### PROBLEM REQUIREMENTS
Look through the material below and give the number of lines holding "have", with no other words.
[INPUT MATERIAL]
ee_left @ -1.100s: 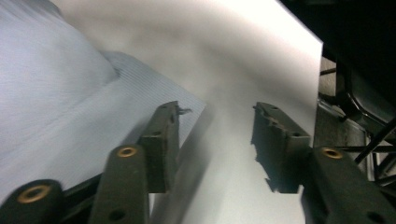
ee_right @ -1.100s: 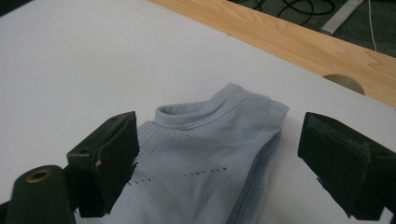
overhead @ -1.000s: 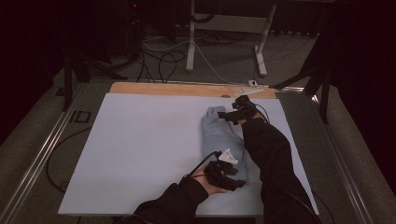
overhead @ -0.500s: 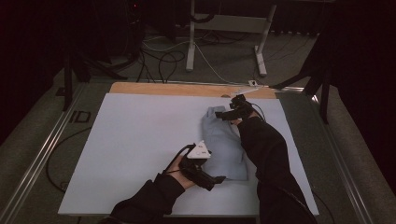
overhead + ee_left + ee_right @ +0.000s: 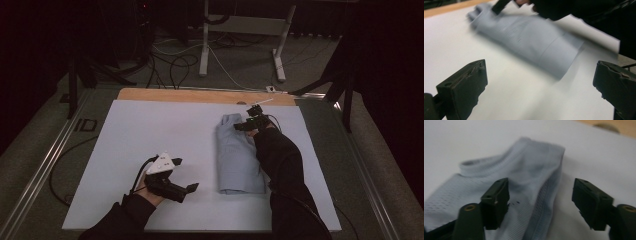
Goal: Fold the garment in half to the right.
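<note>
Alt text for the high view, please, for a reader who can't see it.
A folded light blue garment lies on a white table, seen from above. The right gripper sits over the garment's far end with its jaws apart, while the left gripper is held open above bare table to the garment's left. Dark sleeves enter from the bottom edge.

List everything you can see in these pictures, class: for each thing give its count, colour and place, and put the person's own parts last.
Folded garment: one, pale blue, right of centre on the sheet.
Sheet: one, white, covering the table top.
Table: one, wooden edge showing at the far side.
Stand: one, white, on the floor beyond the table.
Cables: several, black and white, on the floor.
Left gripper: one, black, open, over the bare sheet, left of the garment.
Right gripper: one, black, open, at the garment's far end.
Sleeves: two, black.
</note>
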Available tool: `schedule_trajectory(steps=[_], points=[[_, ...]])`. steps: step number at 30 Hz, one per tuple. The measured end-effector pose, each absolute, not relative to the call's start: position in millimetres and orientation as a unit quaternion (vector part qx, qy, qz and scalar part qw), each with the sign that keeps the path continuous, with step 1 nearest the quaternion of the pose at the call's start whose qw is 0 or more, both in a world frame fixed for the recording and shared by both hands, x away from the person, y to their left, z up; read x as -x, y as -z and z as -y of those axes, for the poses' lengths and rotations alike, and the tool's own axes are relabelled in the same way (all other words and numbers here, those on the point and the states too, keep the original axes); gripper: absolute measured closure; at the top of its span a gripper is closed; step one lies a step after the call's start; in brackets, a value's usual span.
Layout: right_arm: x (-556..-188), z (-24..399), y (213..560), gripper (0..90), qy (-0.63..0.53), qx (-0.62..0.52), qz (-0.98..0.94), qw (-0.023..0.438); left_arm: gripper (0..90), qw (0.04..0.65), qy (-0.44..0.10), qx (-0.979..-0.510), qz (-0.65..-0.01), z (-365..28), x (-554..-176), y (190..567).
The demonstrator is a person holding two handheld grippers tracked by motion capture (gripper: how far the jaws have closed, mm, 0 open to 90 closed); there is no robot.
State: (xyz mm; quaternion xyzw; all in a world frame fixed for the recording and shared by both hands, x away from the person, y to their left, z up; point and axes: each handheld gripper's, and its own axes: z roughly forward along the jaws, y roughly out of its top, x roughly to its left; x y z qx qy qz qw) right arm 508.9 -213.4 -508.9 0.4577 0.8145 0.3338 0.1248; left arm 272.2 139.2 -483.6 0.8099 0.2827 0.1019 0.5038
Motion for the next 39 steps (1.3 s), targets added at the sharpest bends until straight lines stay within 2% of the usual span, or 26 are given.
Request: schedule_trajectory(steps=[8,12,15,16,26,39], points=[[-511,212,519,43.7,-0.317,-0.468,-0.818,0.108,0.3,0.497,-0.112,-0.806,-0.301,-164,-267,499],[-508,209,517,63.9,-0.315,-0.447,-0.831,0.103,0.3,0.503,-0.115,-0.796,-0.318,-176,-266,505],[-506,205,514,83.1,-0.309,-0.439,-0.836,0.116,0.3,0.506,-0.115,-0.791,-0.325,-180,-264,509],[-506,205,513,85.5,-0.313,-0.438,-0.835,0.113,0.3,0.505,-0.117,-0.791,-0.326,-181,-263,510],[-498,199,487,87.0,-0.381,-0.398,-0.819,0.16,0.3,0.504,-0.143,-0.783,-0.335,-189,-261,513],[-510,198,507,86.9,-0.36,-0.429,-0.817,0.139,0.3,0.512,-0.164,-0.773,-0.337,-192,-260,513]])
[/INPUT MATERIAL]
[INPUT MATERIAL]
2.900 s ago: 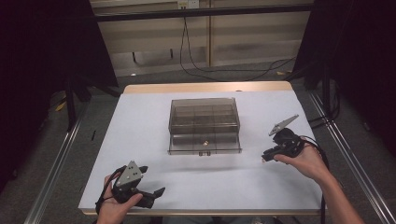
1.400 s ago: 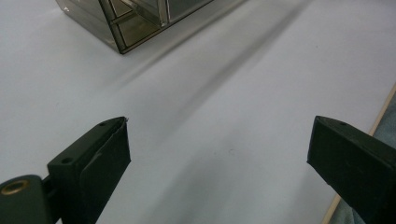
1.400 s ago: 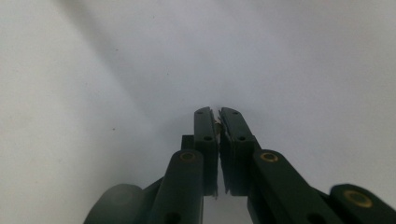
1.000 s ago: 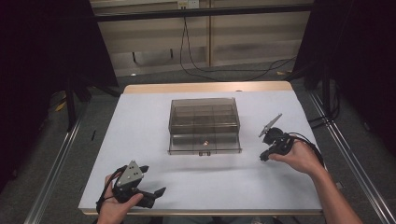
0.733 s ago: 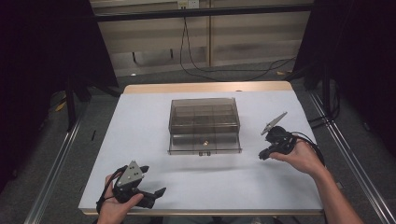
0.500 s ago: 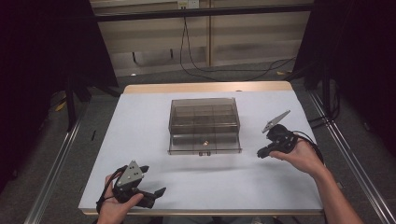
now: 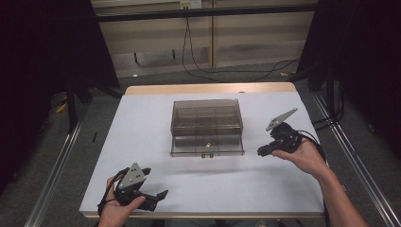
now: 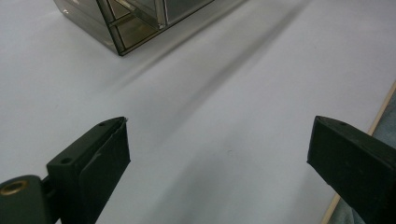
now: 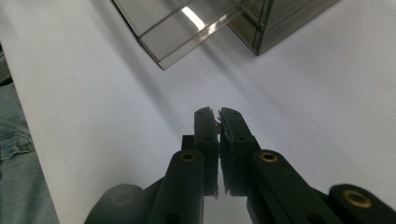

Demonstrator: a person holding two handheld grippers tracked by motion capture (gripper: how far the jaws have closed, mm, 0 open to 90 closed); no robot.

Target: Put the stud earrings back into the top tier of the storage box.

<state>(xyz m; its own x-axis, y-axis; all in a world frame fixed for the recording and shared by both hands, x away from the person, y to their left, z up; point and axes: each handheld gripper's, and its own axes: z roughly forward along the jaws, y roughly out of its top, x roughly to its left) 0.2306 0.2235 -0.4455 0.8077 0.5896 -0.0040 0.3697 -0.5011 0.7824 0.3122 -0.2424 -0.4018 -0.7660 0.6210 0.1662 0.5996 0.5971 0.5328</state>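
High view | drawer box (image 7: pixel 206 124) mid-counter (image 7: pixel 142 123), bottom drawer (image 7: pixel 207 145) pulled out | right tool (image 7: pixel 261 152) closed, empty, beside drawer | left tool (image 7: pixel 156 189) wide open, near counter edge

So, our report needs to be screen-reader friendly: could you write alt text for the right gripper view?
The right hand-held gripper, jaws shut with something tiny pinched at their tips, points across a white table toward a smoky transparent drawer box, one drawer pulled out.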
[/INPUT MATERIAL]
### ANSWER
2